Yesterday a reader emailed me with a quote from the Gospel of Thomas that I was already thinking about: "Let him who seeks continue seeking until he finds. When he finds, he will become troubled. When he becomes troubled, he will be astonished, and he will rule over the all." In my interpretation, the key word is "astonished", and the whole thing could be condensed to "Seek until astonished." Being troubled is like a distasteful WTF, and then being astonished is like the merging of WTF and total happiness. And once you've got that, it's like a handhold to climb out of the pit of the human condition.

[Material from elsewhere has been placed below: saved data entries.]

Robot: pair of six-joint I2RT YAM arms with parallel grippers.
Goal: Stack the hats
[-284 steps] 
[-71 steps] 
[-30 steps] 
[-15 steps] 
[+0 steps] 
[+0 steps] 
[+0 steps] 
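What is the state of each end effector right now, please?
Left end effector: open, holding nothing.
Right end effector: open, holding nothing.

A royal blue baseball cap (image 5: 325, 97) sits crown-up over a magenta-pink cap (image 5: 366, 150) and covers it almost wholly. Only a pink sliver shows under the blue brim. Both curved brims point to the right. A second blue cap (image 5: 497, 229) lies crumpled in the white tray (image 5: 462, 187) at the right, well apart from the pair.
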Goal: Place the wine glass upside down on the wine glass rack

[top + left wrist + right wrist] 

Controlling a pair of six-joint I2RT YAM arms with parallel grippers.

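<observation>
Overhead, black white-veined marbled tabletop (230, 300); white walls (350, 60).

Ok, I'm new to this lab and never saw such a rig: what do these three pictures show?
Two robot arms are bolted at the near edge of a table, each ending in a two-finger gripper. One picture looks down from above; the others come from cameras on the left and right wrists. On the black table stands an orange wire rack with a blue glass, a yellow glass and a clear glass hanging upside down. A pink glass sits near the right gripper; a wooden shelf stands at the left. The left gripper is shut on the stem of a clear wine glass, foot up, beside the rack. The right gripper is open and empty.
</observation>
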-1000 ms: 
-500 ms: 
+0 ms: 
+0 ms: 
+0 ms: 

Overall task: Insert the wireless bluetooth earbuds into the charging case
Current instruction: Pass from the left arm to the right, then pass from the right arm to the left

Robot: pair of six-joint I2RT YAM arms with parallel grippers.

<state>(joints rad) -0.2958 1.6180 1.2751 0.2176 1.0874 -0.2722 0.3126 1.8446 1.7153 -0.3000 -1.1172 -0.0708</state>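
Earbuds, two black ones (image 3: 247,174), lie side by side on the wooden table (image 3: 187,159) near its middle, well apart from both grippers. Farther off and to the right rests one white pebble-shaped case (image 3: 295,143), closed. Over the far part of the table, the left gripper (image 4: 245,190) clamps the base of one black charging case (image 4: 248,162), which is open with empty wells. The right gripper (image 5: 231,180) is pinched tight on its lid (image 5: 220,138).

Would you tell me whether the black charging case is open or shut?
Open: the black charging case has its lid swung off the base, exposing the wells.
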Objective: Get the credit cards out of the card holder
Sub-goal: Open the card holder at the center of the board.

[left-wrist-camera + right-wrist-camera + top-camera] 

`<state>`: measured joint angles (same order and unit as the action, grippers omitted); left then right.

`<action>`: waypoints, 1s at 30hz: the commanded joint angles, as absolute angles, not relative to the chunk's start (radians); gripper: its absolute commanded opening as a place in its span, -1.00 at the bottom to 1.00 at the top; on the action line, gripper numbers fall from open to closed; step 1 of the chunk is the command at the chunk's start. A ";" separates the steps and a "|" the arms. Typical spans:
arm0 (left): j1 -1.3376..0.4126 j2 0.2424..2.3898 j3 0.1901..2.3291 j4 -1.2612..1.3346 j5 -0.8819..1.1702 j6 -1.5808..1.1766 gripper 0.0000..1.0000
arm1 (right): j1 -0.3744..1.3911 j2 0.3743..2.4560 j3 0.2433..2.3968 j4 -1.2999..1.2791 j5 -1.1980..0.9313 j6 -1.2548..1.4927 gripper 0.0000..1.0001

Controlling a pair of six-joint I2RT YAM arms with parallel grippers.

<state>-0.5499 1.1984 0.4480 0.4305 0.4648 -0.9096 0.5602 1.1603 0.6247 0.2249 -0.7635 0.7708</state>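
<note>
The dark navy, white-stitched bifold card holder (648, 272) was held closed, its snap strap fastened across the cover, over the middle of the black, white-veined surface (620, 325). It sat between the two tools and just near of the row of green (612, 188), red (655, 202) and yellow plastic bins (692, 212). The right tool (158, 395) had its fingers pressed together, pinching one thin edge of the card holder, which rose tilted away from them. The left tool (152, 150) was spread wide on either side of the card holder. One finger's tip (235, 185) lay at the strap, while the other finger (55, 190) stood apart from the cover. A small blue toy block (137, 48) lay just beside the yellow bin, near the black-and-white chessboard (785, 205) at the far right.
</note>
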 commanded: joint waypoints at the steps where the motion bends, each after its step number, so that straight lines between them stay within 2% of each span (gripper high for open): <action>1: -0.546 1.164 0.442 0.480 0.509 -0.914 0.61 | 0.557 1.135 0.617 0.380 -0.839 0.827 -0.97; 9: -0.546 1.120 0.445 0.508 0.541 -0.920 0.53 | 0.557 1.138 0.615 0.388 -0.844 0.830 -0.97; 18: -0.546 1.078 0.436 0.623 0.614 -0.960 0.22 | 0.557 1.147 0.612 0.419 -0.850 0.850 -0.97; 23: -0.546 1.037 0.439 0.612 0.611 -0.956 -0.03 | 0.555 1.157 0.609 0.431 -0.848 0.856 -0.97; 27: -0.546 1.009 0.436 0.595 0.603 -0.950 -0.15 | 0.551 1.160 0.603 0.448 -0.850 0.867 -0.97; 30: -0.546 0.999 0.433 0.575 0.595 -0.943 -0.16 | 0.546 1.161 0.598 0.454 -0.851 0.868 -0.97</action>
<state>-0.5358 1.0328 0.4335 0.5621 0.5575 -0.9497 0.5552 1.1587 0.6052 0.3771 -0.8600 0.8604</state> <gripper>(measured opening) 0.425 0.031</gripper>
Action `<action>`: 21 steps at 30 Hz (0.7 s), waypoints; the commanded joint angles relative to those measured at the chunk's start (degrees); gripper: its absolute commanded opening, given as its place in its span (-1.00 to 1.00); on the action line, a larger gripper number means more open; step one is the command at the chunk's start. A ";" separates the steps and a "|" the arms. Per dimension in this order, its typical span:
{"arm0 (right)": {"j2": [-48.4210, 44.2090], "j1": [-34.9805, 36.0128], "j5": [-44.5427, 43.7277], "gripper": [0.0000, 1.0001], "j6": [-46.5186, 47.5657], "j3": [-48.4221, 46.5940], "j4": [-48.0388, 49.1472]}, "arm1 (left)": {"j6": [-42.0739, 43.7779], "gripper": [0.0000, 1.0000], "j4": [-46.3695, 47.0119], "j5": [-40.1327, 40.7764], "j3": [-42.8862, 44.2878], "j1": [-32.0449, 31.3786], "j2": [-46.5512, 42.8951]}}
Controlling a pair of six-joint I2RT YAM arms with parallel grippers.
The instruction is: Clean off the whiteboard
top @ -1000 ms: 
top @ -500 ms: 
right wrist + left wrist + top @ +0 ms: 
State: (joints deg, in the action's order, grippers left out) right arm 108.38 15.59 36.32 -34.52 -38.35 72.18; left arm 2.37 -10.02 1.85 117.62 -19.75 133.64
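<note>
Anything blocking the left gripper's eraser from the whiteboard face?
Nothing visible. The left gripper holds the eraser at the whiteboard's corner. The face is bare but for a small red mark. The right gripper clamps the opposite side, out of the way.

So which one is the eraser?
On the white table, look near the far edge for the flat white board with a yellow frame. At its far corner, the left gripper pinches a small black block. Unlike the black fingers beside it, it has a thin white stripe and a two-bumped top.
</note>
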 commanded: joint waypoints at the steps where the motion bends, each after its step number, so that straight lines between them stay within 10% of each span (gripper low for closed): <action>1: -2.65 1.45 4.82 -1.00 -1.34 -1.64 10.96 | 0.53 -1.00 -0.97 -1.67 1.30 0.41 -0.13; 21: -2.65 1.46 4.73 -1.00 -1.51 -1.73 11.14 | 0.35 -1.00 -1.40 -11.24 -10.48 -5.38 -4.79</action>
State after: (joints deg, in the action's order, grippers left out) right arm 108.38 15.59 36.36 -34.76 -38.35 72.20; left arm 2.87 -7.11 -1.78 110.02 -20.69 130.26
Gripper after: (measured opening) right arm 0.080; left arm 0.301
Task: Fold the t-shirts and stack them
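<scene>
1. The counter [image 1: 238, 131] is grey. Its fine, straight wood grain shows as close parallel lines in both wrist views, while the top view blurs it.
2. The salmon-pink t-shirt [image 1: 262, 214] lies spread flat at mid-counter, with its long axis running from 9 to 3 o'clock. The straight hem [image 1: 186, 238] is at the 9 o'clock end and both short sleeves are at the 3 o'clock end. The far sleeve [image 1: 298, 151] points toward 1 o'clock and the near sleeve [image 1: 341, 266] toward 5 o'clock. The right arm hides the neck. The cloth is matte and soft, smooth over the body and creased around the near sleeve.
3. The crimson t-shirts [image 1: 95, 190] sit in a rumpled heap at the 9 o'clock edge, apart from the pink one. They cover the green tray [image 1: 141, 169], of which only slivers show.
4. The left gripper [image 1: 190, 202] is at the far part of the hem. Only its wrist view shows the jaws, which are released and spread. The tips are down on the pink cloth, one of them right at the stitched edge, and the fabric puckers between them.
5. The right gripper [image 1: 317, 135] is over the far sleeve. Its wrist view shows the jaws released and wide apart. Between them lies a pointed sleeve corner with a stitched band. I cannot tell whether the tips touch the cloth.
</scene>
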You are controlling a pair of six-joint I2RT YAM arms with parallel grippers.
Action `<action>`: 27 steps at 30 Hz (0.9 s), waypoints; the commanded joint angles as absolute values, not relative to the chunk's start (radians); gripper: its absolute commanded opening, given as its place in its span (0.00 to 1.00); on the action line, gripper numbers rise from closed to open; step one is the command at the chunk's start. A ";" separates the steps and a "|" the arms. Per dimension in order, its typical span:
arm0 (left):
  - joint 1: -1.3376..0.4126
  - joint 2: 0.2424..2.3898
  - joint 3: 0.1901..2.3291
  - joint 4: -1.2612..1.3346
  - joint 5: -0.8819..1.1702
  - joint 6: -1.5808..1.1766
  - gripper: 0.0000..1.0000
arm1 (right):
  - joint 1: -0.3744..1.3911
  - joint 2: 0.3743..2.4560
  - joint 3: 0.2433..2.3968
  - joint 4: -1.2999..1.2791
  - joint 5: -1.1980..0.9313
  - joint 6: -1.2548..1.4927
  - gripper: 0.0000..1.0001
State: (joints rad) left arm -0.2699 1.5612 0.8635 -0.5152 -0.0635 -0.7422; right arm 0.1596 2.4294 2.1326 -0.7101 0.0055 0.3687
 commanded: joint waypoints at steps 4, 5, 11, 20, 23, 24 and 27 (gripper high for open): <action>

Something cool (thanks Nick), This Man Is About to Blow Up Mathematics. It's about math so weird that it reads like science fiction: "Set theorists can construct proofs using large cardinals, which deal with higher levels of infinity and are too large to be proven to exist within ZFC." Or: "He created a sophisticated state-of-the-art machinery to turn combinatorial objects into universes." Basically we're on an island of normal math, in a sea of weird math, and this guy has built a really good boat ramp.

March 15. Remember Matt Savinar? He was a top-tier doomer with a popular website called Life After The Oil Crash, and then all at once he quit and became an astrologer. At the time I was baffled, but in hindsight, Savinar is my new hero. He probably figured out that he had been accidentally lying to people, and rather than spend years trying to salvage a position that was still exciting without being incorrect, he just cut the knot, and turned his talents to another form of lying that is benign and endlessly creative.

I've been continuing to enjoy writing this blog, and I was comfortable with my practice of asking important questions and aiming for concise, original answers. But it felt more and more like I was wrestling with the ghost of my past self. I thought about Neil Young, who sometimes argues with his fans about what he's playing, and I thought, if Neil Young started playing black metal, the people who want him to play "Old Man" wouldn't even come to his shows.

I'll always be a writer, but I'm probably finished writing seriously about politics and social philosophy. It's taken me a long time to see that there is no middle ground between anchoring a cultish echo chamber and serving up a bland soup of facts (unless it's comedy). And I think my bigger mistake was years earlier, when I caught the habit of writing about what's wrong with the world. That road just leads deeper into a swamp where in the end there are no monsters to fight except other lost travelers.

March 13. I've been meaning to make a lot of changes to this site. Today I finally have enough of a vision to feel motivated. The new favicon is the exact opposite color of the old one.

March 13. Doubling down on last week: Leigh Ann and I watch a lot of TV shows, but with Orphan Black, Dark Matter, and Game of Thrones not starting again until summer, we're running out of things that we both want to watch. I've about given up on Mad Men, a show of the highest quality except that I don't care about anything that happens. But just lately I've been rewatching two shows that I absolutely love, even when everything else feels boring.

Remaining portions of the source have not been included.